> _WHAT IS NEEDED_
Select all lines in the records that include "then".

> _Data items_

*** Block opens ***

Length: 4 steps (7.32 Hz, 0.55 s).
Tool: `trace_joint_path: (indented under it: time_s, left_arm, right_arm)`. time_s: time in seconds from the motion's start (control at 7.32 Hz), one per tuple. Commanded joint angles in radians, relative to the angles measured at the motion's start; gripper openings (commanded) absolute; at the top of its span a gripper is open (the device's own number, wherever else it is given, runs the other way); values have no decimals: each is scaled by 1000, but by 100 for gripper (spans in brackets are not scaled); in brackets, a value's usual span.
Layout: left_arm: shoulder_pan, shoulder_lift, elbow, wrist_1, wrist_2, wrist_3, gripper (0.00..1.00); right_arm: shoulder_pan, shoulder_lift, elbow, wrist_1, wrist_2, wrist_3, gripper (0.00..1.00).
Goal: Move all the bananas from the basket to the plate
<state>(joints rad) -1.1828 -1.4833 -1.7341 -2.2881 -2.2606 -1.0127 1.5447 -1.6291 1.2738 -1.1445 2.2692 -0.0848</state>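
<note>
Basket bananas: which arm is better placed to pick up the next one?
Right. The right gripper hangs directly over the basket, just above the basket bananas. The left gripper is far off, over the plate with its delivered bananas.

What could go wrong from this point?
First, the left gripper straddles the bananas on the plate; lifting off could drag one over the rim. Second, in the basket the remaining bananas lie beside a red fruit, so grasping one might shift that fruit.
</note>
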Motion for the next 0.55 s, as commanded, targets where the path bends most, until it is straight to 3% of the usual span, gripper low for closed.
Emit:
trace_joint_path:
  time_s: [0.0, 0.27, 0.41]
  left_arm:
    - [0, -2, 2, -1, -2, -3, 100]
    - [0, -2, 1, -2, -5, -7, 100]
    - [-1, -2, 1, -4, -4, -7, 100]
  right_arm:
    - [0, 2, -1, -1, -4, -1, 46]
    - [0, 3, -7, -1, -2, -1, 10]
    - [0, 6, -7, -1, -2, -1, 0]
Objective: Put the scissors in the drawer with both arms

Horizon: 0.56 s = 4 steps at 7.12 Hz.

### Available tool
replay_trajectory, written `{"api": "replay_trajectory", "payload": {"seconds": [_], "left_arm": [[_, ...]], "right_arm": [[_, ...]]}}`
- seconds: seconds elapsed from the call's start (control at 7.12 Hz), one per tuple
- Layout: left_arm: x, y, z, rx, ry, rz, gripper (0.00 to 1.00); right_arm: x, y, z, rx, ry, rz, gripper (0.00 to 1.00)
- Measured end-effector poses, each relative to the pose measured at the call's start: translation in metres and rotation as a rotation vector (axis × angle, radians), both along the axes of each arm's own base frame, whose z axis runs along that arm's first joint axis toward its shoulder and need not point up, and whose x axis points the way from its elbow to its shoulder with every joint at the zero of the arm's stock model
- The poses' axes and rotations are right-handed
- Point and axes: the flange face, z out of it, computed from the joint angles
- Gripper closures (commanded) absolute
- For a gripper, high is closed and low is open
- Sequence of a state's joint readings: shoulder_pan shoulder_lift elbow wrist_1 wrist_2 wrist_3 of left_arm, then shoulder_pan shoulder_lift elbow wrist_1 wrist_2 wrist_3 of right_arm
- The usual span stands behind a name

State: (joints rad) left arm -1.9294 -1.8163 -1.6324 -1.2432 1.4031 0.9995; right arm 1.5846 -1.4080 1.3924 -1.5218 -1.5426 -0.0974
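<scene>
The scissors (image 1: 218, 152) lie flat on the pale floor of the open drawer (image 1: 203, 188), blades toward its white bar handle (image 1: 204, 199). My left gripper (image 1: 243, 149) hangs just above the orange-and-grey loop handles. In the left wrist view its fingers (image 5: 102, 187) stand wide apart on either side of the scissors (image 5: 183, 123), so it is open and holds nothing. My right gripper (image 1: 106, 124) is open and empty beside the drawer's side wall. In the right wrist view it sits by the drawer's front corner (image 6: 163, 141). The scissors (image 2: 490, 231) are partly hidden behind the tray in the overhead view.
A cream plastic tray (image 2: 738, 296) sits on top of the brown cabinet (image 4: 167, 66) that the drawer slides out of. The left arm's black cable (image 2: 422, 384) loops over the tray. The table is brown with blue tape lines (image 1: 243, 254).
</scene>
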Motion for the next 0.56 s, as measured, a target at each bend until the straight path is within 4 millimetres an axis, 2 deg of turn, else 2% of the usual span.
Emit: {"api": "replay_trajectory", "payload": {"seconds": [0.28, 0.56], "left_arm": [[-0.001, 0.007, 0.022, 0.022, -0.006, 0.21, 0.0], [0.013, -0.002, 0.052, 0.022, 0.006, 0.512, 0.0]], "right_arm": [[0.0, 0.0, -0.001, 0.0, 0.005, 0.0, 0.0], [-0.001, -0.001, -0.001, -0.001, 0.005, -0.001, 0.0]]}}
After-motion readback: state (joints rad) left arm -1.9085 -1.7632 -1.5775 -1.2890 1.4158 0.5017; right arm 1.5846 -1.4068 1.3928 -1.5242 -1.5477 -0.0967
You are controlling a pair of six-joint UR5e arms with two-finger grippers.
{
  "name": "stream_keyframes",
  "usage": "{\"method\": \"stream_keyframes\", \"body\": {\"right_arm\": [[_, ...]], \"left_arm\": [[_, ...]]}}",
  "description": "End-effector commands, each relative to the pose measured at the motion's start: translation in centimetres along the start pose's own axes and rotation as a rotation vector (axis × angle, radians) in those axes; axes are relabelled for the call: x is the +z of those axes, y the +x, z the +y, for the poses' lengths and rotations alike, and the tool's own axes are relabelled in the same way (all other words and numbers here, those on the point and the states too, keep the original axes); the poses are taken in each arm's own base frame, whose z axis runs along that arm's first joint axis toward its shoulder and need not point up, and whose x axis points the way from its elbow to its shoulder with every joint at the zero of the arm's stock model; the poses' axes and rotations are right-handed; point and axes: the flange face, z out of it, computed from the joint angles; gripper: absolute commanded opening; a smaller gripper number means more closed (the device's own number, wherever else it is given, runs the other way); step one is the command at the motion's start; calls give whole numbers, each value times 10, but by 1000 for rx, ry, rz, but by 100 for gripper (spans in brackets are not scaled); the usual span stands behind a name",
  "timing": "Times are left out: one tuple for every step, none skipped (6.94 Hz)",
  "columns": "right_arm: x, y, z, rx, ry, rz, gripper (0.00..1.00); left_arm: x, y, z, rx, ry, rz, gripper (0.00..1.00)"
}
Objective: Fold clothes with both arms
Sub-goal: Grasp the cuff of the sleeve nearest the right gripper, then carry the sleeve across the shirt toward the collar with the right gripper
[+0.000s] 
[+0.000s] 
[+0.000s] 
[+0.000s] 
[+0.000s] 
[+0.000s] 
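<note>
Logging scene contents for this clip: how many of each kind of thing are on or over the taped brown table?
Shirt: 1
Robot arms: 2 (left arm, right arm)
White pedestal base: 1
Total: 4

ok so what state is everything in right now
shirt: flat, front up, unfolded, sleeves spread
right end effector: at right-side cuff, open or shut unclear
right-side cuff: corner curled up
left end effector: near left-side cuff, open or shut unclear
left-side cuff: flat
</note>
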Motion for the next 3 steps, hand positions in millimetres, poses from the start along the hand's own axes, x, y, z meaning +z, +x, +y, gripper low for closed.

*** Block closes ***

> _EXPECTED ANSWER_
- Sequence of a state's joint readings: shoulder_pan shoulder_lift elbow wrist_1 wrist_2 wrist_3 of left_arm, then shoulder_pan shoulder_lift elbow wrist_1 wrist_2 wrist_3 of right_arm
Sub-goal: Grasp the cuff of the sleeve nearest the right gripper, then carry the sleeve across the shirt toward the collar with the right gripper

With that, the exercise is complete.